When asked whether it was difficult to excel in what many saw as a man’s field, Bera said, “I didn’t realize I was not liberated. Nobody told me. I didn’t know any better.”

Bera, who started flying when she was 16, takes a different younger woman up with her each year to introduce her to the race, explained Prentiss. Then she “pushes them out of the nest” to make room for her next apprentice.

In the past ten years, she’s won half of the Palms to Pines races, come in second in four, and third in one. The course is nearly 800 miles long, and speeds average 140 miles per hour, though Bera has made the trip in four hours.

Walters didn’t fly this year in the race she first organized decades ago -- one of only three she’s missed -- but she was at her post at the sign-in table Wednesday as women flew in to the airport and registered for the race in the small Airport lobby. They were laughing and talking, happy to get together again.

Claire Walters surrounded by her sister pilots

Younger women filled the seats around Walter’s table so they could listen to her “war stories.”

“What you’re hearing is history,” whispered one while Walters was explaining the real truth about Amelia Earhart’s last flight.

“That is the biggest scam that ever hit the Pacific Ocean,” Walters said, referring to the many theories about Earhart’s whereabouts.

Earhart had a “poor radio” and she was aiming for a coral island that was only a few feet above sea level, Walters said.

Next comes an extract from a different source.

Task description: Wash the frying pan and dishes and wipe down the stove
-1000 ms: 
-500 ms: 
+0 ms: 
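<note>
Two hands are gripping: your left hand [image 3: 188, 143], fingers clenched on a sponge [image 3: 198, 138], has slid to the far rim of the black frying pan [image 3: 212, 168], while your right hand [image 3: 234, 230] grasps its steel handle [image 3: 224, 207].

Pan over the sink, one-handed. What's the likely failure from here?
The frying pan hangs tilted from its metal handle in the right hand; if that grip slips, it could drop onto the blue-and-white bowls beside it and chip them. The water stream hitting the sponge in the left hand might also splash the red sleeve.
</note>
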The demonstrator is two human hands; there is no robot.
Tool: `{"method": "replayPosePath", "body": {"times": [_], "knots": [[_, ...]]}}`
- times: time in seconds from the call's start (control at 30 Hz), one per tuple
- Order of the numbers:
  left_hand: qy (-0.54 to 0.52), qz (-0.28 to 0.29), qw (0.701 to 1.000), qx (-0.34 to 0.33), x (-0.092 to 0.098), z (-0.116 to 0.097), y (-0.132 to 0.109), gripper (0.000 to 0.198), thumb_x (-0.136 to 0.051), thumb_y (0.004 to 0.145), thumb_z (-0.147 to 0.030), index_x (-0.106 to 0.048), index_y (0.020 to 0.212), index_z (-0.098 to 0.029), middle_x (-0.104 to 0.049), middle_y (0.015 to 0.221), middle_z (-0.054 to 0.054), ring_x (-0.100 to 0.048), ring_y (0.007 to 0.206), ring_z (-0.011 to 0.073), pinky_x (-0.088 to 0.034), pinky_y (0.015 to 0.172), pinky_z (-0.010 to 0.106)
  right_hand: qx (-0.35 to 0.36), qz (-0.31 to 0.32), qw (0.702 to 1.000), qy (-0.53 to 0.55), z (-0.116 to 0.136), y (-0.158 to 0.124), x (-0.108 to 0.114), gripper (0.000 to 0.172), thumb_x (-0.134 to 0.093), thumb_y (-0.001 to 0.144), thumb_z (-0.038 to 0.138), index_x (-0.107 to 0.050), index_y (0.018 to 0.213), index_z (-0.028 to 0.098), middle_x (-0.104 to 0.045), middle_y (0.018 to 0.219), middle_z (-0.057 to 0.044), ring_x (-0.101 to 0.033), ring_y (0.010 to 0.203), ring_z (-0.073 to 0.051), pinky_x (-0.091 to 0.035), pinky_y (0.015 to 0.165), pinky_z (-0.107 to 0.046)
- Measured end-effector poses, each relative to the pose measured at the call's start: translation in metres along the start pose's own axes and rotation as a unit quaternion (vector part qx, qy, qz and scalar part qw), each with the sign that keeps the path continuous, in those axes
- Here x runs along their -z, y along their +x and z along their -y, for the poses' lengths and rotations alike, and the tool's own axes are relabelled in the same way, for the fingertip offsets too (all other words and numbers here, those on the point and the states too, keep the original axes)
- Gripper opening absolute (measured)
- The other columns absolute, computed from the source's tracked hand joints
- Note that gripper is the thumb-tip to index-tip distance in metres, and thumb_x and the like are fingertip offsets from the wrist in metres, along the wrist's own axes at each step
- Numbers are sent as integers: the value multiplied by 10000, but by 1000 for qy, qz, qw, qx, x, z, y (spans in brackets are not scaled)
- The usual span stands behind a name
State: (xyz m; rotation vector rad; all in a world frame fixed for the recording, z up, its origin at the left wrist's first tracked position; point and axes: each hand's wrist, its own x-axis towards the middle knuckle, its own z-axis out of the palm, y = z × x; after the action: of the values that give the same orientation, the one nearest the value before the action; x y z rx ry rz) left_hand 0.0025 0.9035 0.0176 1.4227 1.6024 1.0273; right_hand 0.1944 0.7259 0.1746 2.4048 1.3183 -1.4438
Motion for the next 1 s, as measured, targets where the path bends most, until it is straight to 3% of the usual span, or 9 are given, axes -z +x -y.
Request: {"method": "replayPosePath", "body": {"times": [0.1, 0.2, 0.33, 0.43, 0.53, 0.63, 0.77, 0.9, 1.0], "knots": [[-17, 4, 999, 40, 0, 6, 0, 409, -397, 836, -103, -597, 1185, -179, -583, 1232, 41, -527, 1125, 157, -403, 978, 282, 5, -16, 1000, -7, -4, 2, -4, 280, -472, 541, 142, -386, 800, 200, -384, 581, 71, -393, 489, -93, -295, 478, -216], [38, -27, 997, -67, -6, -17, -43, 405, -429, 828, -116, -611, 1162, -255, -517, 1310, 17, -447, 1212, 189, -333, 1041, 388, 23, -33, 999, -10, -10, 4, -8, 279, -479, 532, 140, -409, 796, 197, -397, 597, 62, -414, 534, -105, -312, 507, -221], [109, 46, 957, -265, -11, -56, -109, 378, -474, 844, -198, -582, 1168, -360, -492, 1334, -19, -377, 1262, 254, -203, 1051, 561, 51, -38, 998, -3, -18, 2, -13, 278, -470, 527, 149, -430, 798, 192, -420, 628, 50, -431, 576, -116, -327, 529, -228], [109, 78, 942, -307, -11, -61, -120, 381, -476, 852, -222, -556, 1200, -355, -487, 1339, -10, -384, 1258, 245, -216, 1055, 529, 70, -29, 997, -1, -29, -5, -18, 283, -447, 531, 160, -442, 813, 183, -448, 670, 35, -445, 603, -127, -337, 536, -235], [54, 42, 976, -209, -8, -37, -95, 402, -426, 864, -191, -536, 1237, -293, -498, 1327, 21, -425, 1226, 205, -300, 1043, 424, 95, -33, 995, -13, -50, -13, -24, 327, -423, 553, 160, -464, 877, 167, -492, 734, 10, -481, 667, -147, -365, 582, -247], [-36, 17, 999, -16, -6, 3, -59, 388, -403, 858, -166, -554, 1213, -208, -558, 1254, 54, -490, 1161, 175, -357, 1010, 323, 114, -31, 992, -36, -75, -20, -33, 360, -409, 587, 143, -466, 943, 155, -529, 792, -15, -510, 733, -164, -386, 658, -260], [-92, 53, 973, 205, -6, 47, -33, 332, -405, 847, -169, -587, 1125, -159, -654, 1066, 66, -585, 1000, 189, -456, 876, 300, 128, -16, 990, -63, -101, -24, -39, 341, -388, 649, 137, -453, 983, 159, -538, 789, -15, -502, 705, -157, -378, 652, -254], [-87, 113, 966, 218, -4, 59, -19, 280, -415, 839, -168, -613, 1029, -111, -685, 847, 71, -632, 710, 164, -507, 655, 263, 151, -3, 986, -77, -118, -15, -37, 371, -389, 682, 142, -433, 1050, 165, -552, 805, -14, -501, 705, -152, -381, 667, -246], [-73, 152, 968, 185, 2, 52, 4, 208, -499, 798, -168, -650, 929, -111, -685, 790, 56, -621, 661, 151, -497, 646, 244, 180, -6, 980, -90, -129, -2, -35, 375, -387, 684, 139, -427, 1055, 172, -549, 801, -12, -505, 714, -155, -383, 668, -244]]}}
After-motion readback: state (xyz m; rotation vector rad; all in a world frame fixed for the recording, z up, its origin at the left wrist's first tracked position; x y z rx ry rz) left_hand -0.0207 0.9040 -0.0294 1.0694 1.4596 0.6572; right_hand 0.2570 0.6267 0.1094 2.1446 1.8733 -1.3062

Walters should know. She’s flown over the much of the same route, once flying solo in a small twin engine plane from Oakland to Australia.

“It’s always cloudy out there,” she said. “That’s the way it always was, that’s the way it always is.

“You can’t shoot the sun if it ain’t there,” Walters said, explaining why Earhart couldn’t have navigated by the sun.

As for the air strip’s radio transmitter, “I wouldn’t put it past them to have turned it off,” she said, because the generators that powered the beacons made “a horrible amount of noise.

“She went down in the ocean,” was Walters’ conclusion. “It’s very easy to get lost. Big airliners get lost.”

Earhart’s mother agreed. “There’s too much ocean,” she once told Walters.

After two days of camaraderie and good stories, the race was finally underway at 9 Friday morning.

The sometimes foggy weather decided to cooperate.

“Mother nature always listens to Claire,” said Prentiss with a smile of satisfaction before walking down to the end of the runway with her green signal flag.

“Ladies, start your engines,” came the call from the tower. One at time 15 small planes lifted into the sky as Walters sat on a bench outside watching peacefully.

The stock model planes were on their way to Red Bluff, California where the pilots would spend the night before flying to the finish line in Bend and the after-race party.

For those who’d like to hear more of Walter’s stories, or want to learn about flying, the Palms Chapter of the Ninety-Nines meets in the Barker Hangar conference room at Santa Monica Airport at 7:30 p.m. on the second Tuesday of each month.